**Information provided:**
━━━━

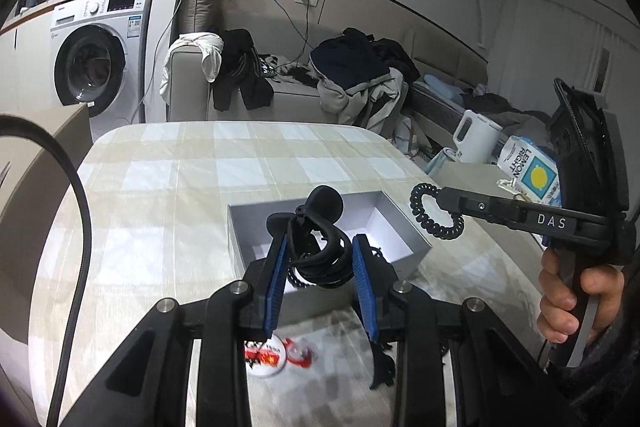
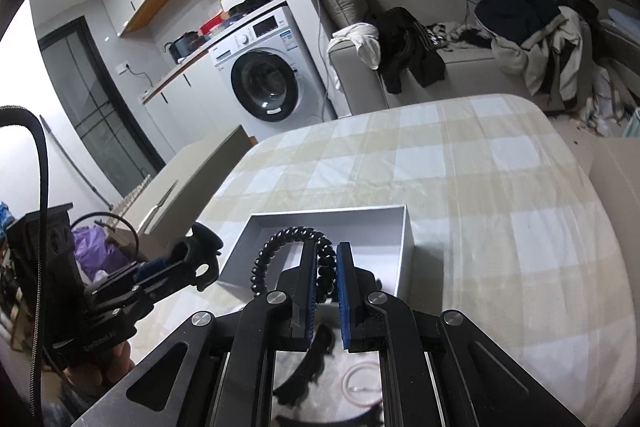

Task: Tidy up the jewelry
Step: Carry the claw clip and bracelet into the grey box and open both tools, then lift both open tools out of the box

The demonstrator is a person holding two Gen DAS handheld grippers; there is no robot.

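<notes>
You've got the left gripper clamped on a black hair claw and the right gripper pinching a black spiral hair tie, both poised over the near edge of the open grey box, ready to drop in.

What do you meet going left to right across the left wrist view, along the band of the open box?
Black cable → black hair claw clip held in the left gripper, in front of the grey open box → black spiral hair tie → right gripper holding it → person's hand.

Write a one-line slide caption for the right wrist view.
Right gripper holds a black spiral hair tie above the open grey box on the checked tablecloth.
</notes>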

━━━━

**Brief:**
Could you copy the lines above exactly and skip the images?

**Task output:**
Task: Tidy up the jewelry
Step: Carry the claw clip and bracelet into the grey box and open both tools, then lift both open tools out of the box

The demonstrator is a person holding two Gen DAS handheld grippers; there is no robot.

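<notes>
You've got the left gripper clamped on a black hair claw and the right gripper pinching a black spiral hair tie, both poised over the near edge of the open grey box, ready to drop in.

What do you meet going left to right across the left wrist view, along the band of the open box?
Black cable → black hair claw clip held in the left gripper, in front of the grey open box → black spiral hair tie → right gripper holding it → person's hand.

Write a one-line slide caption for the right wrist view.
Right gripper holds a black spiral hair tie above the open grey box on the checked tablecloth.
</notes>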

Nothing else is part of this output.